### THE TASK
Copy word for word the lines from the start of the records through the line that contains "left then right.", both included.

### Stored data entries
.....

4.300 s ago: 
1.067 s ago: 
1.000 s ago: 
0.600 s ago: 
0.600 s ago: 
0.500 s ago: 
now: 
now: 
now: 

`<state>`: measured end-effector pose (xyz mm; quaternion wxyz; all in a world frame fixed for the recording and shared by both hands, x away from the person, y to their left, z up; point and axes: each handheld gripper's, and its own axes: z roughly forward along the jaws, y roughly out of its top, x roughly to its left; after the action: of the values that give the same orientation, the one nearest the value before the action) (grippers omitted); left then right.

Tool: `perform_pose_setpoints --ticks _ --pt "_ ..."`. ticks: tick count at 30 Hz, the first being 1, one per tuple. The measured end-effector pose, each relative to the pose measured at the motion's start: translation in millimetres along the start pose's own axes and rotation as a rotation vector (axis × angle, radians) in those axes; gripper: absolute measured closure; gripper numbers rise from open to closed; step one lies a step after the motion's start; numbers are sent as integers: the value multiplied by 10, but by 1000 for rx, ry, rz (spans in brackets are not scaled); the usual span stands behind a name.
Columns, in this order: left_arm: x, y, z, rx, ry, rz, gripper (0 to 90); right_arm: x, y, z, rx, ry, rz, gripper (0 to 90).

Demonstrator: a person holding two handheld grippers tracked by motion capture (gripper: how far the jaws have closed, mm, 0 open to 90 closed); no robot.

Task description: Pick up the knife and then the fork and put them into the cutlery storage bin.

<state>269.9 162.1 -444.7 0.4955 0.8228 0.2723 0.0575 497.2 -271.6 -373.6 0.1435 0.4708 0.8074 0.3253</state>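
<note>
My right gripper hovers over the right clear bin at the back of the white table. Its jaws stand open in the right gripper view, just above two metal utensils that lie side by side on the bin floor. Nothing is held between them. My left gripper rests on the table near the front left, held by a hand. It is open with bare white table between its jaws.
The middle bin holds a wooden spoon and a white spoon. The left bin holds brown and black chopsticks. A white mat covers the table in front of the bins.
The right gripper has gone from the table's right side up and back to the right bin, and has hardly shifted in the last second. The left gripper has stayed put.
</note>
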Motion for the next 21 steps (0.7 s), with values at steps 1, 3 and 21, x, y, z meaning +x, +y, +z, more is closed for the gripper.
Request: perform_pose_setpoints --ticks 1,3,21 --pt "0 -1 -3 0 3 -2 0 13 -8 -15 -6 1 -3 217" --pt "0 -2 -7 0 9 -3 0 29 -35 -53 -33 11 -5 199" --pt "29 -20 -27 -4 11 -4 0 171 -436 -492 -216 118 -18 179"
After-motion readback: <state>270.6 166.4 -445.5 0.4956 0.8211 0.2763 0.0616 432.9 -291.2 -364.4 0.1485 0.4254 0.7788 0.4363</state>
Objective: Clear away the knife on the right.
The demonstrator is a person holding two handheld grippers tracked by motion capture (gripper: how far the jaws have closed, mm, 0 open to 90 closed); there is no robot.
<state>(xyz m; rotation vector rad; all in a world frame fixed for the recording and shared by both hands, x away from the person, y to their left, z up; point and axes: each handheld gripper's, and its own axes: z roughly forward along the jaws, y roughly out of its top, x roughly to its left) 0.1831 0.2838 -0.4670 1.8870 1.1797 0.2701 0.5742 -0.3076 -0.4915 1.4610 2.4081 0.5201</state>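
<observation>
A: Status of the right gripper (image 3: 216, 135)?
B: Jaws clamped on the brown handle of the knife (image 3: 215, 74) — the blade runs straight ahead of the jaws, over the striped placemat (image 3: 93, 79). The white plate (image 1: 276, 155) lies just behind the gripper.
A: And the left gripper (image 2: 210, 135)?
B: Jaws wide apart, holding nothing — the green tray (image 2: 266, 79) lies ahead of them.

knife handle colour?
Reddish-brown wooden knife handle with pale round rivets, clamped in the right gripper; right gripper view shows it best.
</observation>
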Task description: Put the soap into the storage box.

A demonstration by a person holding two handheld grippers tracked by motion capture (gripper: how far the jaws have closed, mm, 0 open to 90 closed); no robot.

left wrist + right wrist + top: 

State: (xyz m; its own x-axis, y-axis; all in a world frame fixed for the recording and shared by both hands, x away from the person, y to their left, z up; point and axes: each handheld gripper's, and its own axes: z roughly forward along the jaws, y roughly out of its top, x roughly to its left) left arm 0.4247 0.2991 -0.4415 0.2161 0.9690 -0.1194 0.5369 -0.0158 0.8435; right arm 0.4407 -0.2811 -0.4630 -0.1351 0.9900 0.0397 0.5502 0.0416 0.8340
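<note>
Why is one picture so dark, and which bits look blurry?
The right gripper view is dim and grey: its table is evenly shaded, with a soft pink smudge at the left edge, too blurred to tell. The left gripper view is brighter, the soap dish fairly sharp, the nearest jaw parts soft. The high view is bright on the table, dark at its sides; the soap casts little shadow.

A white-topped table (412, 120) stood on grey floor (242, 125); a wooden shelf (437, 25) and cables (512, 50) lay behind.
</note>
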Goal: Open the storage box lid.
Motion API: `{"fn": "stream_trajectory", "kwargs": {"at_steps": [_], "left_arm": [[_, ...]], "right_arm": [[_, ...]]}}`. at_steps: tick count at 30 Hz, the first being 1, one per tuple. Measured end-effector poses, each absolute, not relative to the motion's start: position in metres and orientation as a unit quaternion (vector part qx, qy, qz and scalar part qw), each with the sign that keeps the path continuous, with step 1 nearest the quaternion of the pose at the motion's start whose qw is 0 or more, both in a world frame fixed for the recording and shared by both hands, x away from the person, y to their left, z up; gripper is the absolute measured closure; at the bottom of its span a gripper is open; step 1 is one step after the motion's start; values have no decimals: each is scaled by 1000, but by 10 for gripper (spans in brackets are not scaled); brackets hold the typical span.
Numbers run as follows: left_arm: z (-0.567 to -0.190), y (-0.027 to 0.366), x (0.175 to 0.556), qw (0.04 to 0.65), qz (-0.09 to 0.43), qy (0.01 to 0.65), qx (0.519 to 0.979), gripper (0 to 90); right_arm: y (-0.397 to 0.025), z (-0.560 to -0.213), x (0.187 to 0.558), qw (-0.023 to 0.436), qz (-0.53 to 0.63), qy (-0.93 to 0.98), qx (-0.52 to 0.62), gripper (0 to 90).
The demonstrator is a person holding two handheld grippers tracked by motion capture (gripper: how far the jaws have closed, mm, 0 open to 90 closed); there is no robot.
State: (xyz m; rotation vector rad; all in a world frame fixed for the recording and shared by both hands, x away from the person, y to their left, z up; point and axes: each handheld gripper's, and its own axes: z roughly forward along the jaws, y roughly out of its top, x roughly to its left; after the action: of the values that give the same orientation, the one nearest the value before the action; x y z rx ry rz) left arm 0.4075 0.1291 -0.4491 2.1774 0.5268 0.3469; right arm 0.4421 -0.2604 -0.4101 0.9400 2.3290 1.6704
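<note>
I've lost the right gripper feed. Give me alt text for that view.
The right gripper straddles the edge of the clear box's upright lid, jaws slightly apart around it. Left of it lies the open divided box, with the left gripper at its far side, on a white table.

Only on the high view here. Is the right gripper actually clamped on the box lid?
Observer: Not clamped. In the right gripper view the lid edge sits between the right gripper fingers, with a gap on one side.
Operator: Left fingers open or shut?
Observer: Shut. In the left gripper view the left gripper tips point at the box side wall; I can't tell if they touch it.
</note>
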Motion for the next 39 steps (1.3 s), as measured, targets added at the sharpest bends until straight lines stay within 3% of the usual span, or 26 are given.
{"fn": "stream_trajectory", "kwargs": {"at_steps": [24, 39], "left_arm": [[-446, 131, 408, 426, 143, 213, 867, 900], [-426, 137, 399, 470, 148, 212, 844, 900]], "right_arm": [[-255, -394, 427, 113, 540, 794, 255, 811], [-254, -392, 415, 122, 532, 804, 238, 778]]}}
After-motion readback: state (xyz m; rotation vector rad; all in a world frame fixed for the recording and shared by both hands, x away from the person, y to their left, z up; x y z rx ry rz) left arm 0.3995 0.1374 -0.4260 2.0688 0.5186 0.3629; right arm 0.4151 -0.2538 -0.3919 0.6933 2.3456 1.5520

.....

### EXERCISE RESULT
4.300 s ago: 
1.067 s ago: 
1.000 s ago: 
0.600 s ago: 
0.600 s ago: 
0.500 s ago: 
now: 
now: 
now: 

`<state>`: measured end-effector pose (xyz mm; quaternion wxyz; all in a world frame fixed for the recording and shared by both hands, x away from the person, y to their left, z up; point and axes: each handheld gripper's, and its own axes: z roughly forward along the jaws, y roughly out of its top, x roughly to its left; after the action: of the values that give the same orientation, the one nearest the value before the action) (grippers omitted); left then right.

There is no more to this output.